Principal of the Vajirarama Dhamma School at the Vajiraramaya Viharaya in Bambalapitiy Venerable Kamburugamuwe Mahanaga Thera believes that the very name that is given to the upcoming celebrations (Sinhala and Tamil New Year), goes to show that all is not lost.

“There was a time when the Sinhala and Tamil communities coexisted peacefully in this country. We took part in their festivals, and they took part in ours. Now, with the war nearing its end, we can go back to the old ways as soon as possible,” says Ven. Mahanaga Thera, expressing optimism.

Though some may not share his optimism, the Thera says, if everyone works together towards building trust between the two communities, especially through mutual celebrations like the Sinhala and Tamil New Year, a lasting peace could dawn on this country sooner rather than later.
Ramakrishnan Chandramohan

“Biologically, if we take into account our blood, we all have the same red blood flowing in our veins, irrespective of our race or religion. You can’t differentiate one’s blood as Sinhala or Tamil,” he adds.

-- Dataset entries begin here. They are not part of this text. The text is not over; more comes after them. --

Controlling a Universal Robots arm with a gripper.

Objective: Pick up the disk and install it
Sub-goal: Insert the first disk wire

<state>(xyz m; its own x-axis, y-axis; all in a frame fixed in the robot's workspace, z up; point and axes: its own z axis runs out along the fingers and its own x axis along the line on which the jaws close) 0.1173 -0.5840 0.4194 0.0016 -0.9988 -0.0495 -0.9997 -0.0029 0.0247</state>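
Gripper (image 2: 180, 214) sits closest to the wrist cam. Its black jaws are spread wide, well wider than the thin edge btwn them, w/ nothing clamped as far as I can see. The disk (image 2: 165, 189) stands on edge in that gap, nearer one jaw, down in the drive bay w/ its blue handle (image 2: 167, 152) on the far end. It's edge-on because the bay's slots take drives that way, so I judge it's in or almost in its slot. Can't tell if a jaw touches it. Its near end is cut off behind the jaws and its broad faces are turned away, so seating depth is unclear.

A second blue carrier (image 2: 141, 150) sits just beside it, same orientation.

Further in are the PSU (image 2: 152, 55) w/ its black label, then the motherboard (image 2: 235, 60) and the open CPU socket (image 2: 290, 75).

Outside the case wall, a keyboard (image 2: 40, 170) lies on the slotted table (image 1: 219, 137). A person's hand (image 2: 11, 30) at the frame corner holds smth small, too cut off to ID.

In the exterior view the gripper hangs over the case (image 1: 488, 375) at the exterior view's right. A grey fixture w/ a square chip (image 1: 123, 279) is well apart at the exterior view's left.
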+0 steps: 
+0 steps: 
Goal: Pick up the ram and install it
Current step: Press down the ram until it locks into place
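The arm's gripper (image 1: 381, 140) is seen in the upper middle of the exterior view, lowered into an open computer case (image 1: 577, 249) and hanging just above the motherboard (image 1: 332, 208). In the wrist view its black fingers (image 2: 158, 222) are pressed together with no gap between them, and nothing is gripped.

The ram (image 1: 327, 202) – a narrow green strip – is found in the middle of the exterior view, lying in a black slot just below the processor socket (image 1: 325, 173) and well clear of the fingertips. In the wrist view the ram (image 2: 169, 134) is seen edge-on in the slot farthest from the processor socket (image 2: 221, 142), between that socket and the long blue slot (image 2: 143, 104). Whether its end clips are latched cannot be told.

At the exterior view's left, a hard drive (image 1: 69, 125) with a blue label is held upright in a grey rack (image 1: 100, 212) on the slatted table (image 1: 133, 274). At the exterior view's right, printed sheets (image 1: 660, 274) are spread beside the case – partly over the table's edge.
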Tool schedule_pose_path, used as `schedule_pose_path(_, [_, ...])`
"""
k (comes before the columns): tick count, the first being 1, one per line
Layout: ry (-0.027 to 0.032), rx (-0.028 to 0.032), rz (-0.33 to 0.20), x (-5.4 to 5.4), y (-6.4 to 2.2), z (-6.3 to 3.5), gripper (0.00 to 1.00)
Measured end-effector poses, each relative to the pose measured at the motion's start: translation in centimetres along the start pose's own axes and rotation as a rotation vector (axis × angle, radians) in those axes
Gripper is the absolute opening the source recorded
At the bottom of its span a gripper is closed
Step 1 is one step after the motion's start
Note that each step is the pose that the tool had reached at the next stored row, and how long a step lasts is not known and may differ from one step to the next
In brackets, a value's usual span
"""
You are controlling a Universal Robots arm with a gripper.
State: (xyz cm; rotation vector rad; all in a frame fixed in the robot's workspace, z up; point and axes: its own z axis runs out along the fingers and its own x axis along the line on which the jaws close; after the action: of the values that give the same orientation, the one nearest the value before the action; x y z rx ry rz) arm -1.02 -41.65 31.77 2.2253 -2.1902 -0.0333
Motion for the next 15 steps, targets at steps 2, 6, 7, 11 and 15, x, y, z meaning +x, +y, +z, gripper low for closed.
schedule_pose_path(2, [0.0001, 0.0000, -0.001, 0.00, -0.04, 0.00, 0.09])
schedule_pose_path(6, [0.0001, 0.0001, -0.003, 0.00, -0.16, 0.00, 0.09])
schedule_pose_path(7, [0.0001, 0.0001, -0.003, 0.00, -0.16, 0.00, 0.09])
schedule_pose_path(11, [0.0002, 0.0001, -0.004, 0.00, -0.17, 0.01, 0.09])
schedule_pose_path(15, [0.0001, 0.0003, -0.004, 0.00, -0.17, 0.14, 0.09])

Meanwhile, Chief Swami of the Ramakrishna Mission in Wellawatte believes that if one practised one’s religion sincerely, there would be no room in any society for division.

“You may have heard about milk, you may know about milk and even have a cup of milk in your hand but unless you drink it, you won’t really know what it’s like. The same goes for religion – you can have all the knowledge in your head, all the scriptures in your possession but unless you practise it, it won’t make a difference. Everyone should follow his religion sincerely in his own way. Everybody should follow their own Dharma. We all want peace. It’s not in my hands or your hands but we can all pray sincerely for peace and happiness. Let the New Year bring peace and happiness!

“Happy new year to you all,” he says.